The records below:

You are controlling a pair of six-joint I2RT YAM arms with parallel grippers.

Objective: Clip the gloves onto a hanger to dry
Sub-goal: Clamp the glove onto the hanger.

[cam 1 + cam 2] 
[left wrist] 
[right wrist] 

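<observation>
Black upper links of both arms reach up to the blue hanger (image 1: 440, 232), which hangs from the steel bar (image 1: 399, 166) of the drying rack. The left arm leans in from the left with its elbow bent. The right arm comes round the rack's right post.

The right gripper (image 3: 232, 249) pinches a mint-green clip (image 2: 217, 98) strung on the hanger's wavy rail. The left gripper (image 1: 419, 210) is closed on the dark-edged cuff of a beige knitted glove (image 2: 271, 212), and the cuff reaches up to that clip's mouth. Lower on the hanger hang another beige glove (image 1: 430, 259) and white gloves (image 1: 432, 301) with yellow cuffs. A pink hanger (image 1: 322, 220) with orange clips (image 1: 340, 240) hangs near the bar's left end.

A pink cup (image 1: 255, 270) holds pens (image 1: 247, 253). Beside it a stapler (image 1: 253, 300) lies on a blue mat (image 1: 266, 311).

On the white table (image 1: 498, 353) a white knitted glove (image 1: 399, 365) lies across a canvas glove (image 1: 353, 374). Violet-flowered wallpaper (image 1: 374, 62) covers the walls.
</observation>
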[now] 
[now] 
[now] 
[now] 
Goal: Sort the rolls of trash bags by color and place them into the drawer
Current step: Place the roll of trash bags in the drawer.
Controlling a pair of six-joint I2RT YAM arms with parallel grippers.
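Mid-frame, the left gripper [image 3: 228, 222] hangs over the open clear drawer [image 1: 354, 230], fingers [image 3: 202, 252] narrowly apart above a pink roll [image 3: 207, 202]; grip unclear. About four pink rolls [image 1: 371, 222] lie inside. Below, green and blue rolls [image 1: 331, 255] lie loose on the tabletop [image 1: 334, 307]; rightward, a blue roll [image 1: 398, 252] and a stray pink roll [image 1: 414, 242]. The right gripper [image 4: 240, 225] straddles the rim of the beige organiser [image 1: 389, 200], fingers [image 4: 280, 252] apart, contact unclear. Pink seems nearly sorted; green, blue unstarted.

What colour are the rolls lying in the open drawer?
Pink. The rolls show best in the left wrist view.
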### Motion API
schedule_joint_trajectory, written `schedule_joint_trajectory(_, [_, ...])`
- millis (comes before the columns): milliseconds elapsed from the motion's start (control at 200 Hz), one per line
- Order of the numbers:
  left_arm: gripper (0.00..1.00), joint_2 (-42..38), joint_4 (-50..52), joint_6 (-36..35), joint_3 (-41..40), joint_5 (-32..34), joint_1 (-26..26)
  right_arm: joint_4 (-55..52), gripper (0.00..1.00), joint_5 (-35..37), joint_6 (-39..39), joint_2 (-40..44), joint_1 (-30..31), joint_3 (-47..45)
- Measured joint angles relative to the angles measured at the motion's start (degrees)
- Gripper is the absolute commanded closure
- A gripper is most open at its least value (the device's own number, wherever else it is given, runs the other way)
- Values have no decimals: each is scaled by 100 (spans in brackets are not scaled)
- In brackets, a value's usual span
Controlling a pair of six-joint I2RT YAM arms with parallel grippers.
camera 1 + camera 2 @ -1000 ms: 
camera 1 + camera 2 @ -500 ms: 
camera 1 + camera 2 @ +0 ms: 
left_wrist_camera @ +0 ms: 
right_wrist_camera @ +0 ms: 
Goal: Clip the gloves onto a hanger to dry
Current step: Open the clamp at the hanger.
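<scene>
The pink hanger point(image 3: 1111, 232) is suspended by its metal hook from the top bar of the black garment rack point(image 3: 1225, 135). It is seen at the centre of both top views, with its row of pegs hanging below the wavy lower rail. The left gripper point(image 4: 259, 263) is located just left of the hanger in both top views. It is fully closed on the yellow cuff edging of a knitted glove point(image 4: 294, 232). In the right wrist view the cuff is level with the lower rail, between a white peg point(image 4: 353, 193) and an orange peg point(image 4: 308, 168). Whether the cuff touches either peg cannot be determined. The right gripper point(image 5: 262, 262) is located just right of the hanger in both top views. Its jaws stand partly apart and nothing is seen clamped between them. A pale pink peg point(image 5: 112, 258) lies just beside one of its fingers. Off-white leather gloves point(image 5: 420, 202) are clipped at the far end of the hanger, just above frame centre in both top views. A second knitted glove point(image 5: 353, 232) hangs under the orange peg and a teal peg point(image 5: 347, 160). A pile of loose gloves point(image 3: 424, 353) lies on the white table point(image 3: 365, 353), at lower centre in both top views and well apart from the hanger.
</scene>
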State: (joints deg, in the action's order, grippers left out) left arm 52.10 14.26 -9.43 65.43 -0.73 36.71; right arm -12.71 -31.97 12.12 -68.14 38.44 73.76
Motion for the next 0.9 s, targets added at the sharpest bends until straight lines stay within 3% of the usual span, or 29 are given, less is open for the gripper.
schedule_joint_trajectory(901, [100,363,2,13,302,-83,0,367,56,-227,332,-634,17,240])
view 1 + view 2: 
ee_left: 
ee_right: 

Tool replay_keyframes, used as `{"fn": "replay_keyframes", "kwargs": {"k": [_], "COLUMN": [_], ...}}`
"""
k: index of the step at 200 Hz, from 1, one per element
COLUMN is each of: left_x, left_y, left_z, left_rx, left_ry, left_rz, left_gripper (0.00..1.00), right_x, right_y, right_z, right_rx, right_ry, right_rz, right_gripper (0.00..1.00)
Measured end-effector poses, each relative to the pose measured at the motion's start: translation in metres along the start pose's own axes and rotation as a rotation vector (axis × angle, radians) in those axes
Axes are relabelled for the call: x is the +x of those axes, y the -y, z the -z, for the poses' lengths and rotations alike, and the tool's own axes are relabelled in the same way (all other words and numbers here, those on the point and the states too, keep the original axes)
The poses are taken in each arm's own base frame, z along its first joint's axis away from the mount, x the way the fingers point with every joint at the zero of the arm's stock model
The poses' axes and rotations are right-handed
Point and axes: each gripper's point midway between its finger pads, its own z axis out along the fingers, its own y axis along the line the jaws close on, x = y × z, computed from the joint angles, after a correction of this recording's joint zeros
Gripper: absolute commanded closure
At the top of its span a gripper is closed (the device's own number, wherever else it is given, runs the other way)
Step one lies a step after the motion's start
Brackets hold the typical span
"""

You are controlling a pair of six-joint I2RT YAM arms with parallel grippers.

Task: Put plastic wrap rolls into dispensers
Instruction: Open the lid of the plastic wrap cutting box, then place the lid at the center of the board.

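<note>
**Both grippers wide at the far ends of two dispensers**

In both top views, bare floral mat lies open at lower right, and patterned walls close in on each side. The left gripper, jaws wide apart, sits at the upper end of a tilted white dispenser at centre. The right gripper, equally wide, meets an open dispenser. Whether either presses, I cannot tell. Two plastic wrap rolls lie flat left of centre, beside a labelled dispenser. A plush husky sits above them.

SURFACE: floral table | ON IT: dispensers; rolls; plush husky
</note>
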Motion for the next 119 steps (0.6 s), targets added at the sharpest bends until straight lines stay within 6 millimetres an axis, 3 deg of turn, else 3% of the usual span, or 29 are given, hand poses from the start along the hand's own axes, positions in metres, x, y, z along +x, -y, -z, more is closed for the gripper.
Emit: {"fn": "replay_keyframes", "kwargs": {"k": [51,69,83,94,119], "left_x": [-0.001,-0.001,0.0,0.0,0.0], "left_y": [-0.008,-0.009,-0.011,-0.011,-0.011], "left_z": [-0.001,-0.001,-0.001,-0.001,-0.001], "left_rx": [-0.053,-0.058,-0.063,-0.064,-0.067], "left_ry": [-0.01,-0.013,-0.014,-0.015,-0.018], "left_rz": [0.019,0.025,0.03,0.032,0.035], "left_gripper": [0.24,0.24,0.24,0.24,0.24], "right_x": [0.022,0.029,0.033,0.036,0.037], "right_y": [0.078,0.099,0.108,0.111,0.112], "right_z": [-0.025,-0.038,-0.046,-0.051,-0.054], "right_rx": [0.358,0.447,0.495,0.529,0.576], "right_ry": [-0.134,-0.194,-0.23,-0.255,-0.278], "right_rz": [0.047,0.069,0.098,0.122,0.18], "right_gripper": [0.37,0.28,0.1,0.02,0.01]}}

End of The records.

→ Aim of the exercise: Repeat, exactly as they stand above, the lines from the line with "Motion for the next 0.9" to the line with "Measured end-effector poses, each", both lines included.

→ Answer to the problem:
Motion for the next 0.9 s, targets added at the sharpest bends until straight lines stay within 3% of the usual span, or 29 are given, less is open for the gripper.
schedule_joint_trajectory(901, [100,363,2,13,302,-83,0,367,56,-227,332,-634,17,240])
view 1 + view 2: 
ee_left: 
ee_right: 

Tool replay_keyframes, used as `{"fn": "replay_keyframes", "kwargs": {"k": [_], "COLUMN": [_], ...}}`
"""
k: index of the step at 200 Hz, from 1, one per element
COLUMN is each of: left_x, left_y, left_z, left_rx, left_ry, left_rz, left_gripper (0.00..1.00), right_x, right_y, right_z, right_rx, right_ry, right_rz, right_gripper (0.00..1.00)
Measured end-effector poses, each relative to the pose measured at the motion's start: translation in metres along the start pose's own axes and rotation as a rotation vector (axis × angle, radians) in those axes

Nothing further is needed for this exercise.